Para o cientista político Marco Antonio Teixeira, as oligarquias políticas da Câmara só perderão espaço quando a política pública for transparente. “Essa é a única maneira de se evitar que vereadores se perpetuem atendendo a pedidos de vaga em creche ou consulta médica, por exemplo”, afirma.
Samba e futebol
Apoiar o futebol de várzea de São Paulo hoje é quase obrigação entre os vereadores. Dalton Silvano (DEM), no quinto mandato, afirma que foi ele quem “aprimorou a tática”. Ele tem aplicado uma parte relevante dos recursos de suas emendas parlamentares na colocação de grama sintética em campinhos no Ipiranga e na Aclimação, na zona sul, onde mantém reduto. “A única exigência que faço é que no dia da inauguração eu possa jogar no time dos veteranos usando a camisa 10”, brinca.
A “sacada” da grama sintética foi tão eficaz que, segundo Dalton, os colegas têm seguido o exemplo. Um deles é o atual vereador campeão de votos: Milton Leite (DEM). Na última eleição, alcançou 104 mil. Com 20 anos de vida pública, domina o M’Boi Mirim e o Grajaú, na zona sul da cidade, onde apoia campeonatos amadores de futebol e escolas de samba. A agremiação do coração é a Estrela do Terceiro Milênio, que, em 2017, vai desfilar no Grupo de Acesso do carnaval.

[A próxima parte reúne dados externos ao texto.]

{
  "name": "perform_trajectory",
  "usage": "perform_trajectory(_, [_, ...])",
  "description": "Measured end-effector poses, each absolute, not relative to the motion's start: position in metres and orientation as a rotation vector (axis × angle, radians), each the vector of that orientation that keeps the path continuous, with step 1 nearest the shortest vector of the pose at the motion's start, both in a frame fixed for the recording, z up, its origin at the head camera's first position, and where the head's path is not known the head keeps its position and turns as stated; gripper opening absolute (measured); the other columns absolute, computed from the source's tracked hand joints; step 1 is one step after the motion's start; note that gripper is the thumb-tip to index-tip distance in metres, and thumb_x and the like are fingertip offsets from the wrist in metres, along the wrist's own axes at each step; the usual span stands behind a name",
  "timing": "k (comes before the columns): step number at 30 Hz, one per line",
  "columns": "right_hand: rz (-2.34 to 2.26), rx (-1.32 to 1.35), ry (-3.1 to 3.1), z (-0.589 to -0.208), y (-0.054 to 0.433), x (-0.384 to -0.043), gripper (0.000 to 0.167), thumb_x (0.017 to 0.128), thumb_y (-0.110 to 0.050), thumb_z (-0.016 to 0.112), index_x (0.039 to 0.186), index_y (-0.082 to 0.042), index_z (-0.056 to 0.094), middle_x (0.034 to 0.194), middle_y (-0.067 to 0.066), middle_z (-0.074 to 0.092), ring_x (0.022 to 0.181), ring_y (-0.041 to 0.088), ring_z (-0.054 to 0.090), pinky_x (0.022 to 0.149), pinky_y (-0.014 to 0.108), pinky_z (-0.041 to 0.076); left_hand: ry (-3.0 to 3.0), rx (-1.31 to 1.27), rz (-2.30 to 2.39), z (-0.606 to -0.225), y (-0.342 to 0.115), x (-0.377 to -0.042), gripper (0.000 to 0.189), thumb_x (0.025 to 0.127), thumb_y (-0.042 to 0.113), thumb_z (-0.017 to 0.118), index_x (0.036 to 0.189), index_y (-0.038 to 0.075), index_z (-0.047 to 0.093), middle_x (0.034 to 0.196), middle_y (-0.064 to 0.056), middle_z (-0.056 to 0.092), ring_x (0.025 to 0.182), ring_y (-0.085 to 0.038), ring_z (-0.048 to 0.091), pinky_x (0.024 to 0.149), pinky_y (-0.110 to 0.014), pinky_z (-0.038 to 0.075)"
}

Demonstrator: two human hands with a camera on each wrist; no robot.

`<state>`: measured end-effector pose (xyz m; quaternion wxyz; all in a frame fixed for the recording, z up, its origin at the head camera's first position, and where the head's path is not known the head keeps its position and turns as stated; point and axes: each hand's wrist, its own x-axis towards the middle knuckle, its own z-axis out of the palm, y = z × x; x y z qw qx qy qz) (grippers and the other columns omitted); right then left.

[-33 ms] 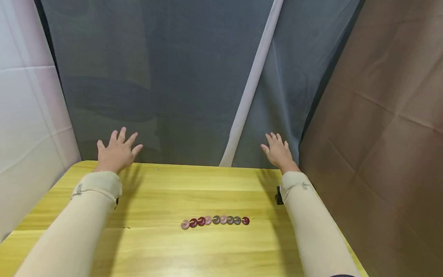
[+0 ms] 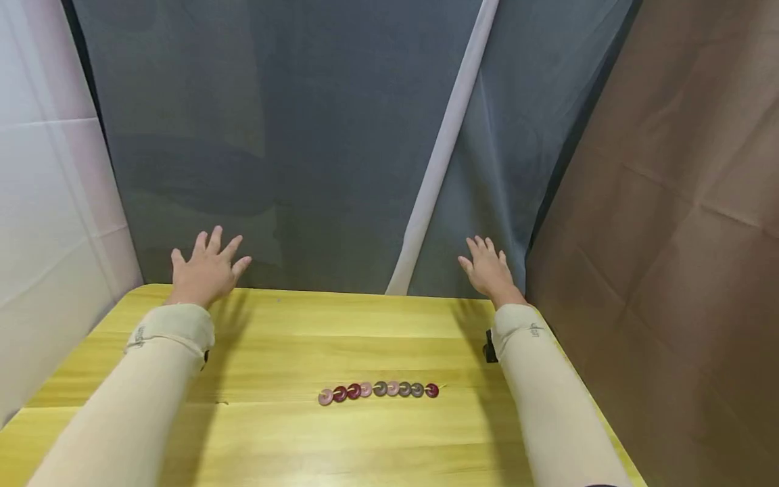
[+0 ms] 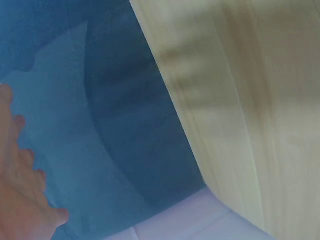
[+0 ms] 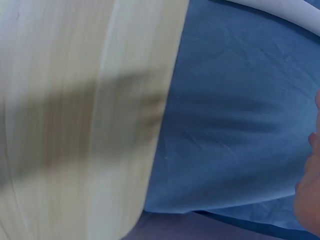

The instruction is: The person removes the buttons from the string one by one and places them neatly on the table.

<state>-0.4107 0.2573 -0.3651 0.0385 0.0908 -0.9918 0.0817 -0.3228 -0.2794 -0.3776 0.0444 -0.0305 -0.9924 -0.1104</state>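
Left hand point(image 2: 207, 270): released, fingers spread wide, held out past the far edge of the bench at centre left of the head view; in the left wrist view it shows at the lower left edge of the frame.
Right hand point(image 2: 490, 272): released, fingers extended, also past the far edge, right of centre in the head view; the right wrist view catches only part of it, at the right edge of the frame.
Row of discs point(image 2: 380, 388): nine small round pieces, pink, dark red and grey-brown, on the bench at lower centre of the head view, well apart from both hands; a thin yellowish strand sticks out at the row's right end.
Bench point(image 2: 274, 433): yellow wood-grained top across the lower part of the head view, with arm shadows on it.
Sleeves point(image 2: 122, 406): cream, reaching in from the lower left and lower right; a black piece point(image 2: 489, 347) sits beside the right cuff.
Cloths: grey point(image 2: 341, 135) behind, crossed by a slanting white strip point(image 2: 447, 135); white point(image 2: 55, 203) at left; brown point(image 2: 681, 237) at right.
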Motion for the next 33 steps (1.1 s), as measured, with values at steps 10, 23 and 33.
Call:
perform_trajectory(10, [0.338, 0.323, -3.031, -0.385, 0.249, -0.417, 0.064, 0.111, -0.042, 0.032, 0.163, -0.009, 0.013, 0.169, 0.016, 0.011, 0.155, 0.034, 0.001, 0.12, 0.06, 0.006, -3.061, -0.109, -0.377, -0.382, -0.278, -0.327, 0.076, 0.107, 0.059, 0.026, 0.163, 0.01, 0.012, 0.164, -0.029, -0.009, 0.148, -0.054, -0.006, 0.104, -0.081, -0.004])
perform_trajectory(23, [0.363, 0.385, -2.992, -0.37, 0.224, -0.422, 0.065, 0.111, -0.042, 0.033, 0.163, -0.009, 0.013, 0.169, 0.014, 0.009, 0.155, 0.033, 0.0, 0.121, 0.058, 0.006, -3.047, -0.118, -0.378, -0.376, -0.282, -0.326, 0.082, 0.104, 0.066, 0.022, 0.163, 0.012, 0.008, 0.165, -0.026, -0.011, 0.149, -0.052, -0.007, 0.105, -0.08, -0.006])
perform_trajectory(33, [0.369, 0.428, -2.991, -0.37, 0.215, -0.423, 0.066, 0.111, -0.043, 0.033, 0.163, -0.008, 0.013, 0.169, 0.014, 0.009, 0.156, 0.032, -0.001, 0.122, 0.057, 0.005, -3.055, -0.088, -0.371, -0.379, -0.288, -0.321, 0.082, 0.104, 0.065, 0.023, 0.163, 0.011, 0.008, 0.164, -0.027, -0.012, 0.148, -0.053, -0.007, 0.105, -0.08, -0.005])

Diferentemente dos demais vereadores, Leite não gosta de ser chamado de Assistencialista. Diz que faz projetos estruturais e fica contrariado quando o acusam de se valer de escolas de samba para angariar votos. “Meus projetos relacionados às escolas de samba (ele aprovou isenção de IPTU para todas) são culturais. Quem vê problema nisso é gente que acredita que cultura é só piano”, afirma.
Fé
Mais perto de Deus que do samba, Toninho Paiva (PR), 74 anos, mistura religião e política para segurar o voto dos eleitores fiéis. No sexto mandato, faz questão de dizer que foi crismado, batizado e casou na mesma igreja, a Paróquia do Cristo-Rei, no Tatuapé, zona leste.

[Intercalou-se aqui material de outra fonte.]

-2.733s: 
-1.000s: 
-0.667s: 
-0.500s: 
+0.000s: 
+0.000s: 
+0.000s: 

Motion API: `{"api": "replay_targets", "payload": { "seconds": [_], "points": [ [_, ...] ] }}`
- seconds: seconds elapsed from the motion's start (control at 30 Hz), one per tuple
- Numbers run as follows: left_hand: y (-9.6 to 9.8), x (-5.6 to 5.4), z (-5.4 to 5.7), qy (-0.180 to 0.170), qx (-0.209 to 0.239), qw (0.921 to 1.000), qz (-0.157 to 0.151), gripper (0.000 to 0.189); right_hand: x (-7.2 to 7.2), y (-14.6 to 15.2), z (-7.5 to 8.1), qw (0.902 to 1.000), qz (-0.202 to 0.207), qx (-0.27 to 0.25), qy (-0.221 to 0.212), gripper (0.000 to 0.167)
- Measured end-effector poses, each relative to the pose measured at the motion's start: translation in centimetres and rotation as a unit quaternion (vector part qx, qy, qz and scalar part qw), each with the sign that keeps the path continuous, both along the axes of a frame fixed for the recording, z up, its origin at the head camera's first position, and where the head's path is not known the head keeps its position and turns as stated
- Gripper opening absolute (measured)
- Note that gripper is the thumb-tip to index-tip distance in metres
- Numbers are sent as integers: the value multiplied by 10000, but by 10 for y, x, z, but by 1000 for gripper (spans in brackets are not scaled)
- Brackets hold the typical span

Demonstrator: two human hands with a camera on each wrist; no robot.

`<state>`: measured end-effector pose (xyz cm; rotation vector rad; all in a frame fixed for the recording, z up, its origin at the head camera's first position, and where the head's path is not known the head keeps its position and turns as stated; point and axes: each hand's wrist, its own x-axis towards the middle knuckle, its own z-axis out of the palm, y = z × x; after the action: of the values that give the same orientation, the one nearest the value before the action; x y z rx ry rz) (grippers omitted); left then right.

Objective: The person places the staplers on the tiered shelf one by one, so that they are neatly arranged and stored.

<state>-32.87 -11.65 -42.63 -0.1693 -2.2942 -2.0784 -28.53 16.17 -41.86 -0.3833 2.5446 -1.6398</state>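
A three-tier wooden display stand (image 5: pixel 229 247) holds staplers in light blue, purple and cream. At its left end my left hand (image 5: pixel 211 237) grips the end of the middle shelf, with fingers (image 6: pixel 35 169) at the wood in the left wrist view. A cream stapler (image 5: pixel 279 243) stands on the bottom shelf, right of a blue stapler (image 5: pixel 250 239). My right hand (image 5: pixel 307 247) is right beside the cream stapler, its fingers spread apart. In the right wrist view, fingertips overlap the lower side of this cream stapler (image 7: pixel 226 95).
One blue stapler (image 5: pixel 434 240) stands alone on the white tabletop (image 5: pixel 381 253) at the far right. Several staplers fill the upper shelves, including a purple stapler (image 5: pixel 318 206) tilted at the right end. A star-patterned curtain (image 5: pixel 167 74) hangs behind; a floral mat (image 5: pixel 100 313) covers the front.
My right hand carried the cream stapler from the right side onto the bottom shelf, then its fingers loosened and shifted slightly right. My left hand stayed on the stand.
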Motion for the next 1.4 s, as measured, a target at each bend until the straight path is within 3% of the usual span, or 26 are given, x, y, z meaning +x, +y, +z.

Ao redor da comunidade católica, apoia festas e eventos. “O governo deixa muito a desejar. Por isso, às vezes, nós precisamos procurar a iniciativa privada para conseguir ajudar”, diz. E isso significa estar com o eleitorado “na alegria e na tristeza”. Paiva vai até a velório de eleitor. “Um amigo não abandona o outro amigo na hora em que ele mais precisa”.